Ayer acosté yo a Rodrigo. Estaba inquieto. Pero a pesar de sus cinco mesecitos, rezamos a la Virgen un avemaría para darle gracias por el día y pedirle que nos ayudase a pasar buena noche.
Después tocaba silencio, chupar con ganas la chupeta y taparse la carita con el paño naranja del conejito mientras cerraba ya los ojitos. Esta es la rutina habitual. Pero ayer no se dormía. Estaba inquieto.
Imaginé que podría ser hambre, últimamente no come bien, pero rechazó el biberón reiteradamente. "Será calor", pensé. Y puse el ventilador para que le llegase un chorrito de aire. Nada. Le canté, le acuné, le puse cerca la abeja de peluche que canta nanas... Todo inútil. Así que terminé por cogerlo en brazos. Al instante, eructó. Con fuerza. Jugué un ratín con él, y lo devolví a la cuna.
Se durmió.
Había acudido ya a Javi, su ángel de la guarda, para que me echase un cable. De modo que le di las gracias por sugerirme que le cogiera. Y me quedé acostado a su lado.
Durante media hora, o más, no sé bien, estuve contemplándole. Sin pensar en nada. Sólo mirándole. Vi fragilidad. Y me supe impotente, incapaz. Al cabo de un rato yo dormiría. Y sería el primer momento de toda la larga jornada en que nadie permanecería en vela por él. Estaba a punto de quedarse solo, abandonado de los suyos; aunque me tuviera físicamente a escasos centímetros. Y me crujió el alma de rabia.
Llorará, sin duda, pidiendo mi auxilio. Y me hallará. Pero tendré que venir a la carrera desde no sé dónde. Probablemente tarde. Notará mi ausencia, que no estaba ahí. Porque a lo largo del día, aunque se queda a veces solo en la habitación y yo tardo en oír su reclamo, él sabe que mi demora no es negligencia ni abandono; que se debe al ruido que se interpone entre ambos: sabe que estoy a la escucha.

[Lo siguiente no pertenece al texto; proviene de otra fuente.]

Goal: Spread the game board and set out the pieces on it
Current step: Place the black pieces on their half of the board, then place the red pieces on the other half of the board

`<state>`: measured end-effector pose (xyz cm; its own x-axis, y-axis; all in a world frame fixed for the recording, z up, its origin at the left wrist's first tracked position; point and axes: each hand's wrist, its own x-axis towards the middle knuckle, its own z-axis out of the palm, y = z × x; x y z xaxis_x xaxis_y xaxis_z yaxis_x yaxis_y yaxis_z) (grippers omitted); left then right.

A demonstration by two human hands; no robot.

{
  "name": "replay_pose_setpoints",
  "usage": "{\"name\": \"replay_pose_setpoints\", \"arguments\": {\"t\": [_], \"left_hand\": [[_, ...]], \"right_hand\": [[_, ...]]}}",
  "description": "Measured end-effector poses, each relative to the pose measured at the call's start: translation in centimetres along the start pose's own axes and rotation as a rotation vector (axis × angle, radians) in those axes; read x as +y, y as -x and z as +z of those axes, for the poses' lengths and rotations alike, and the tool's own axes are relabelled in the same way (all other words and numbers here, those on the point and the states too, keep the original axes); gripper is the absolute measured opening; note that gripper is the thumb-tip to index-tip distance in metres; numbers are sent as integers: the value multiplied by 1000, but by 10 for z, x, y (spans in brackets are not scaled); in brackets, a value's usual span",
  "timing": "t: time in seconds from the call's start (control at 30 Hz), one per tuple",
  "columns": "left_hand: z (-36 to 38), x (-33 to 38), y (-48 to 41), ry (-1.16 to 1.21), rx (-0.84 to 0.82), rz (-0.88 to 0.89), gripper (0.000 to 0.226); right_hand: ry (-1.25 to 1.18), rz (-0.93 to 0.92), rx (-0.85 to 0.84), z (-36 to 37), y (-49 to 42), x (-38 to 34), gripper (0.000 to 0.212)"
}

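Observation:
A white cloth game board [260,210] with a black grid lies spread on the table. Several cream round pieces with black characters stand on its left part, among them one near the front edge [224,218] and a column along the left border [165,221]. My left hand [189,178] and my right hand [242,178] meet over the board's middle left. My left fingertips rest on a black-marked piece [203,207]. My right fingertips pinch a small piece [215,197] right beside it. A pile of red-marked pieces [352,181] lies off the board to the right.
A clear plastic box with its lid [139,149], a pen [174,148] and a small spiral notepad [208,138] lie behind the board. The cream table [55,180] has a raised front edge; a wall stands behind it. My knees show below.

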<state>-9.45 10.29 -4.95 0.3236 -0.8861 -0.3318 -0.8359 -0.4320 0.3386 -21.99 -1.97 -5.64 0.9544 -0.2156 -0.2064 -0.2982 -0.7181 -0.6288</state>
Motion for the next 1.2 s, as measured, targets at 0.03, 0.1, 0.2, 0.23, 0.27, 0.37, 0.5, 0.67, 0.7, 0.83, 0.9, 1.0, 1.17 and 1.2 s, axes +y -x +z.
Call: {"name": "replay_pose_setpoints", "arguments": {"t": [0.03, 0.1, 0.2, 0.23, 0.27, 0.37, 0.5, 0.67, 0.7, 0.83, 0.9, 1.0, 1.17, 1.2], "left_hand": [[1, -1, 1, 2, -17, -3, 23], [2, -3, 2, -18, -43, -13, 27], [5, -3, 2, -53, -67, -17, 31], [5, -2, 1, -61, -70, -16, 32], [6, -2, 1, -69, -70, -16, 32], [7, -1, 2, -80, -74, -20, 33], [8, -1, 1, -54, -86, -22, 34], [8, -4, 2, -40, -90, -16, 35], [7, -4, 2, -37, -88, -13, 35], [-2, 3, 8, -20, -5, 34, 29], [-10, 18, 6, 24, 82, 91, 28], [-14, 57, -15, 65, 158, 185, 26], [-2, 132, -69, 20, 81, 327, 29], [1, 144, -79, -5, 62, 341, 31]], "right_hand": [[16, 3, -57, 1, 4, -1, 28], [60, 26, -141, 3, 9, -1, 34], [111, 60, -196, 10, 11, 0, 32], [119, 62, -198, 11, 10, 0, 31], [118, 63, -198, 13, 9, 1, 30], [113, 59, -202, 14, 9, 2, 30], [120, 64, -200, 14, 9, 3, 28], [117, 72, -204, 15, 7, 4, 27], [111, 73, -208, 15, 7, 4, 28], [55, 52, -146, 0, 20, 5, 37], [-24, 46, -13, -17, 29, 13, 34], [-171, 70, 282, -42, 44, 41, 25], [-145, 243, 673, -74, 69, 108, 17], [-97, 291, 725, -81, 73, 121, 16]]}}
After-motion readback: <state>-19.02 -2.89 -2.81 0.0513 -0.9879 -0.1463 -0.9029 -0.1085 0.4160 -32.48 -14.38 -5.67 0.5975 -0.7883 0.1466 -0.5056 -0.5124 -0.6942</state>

No me acuerdo cuándo fue la última vez. En un cajón, junto a la cabecera de mi cama, tengo un frasco con agua bendita. Ya rancia por los años que lleva almacenada y postergada. Mojé los dedos y santigüé a mi niño. E imploré a Dios que me lo cuidase con suma diligencia, pues yo no podía hacer más. Y, ya iba a guardar el bote, cuando sentí que yo también debía marcar mi cuerpo con la señal de la Cruz. Y es que, repentinamente, me hallé yo también inerme y expuesto. ¿Por qué, si pedía a Dios su vigilia para con mi hijo, no pedirla también para mí? Recordé aquellos años en que le utilizaba con frecuencia. Y rociaba la cama también mientras pedía: "que este agua bendita sea para nosotros salud y vida".
Supe que había sido mi ángel custodio el que azuzaba mis recuerdos para que regresara a esa consciencia íntima y cierta de que yo no era más que el niño pequeñito de Dios. Sí, es necesario saberse y sentirse muy niño para ser plenamente papá.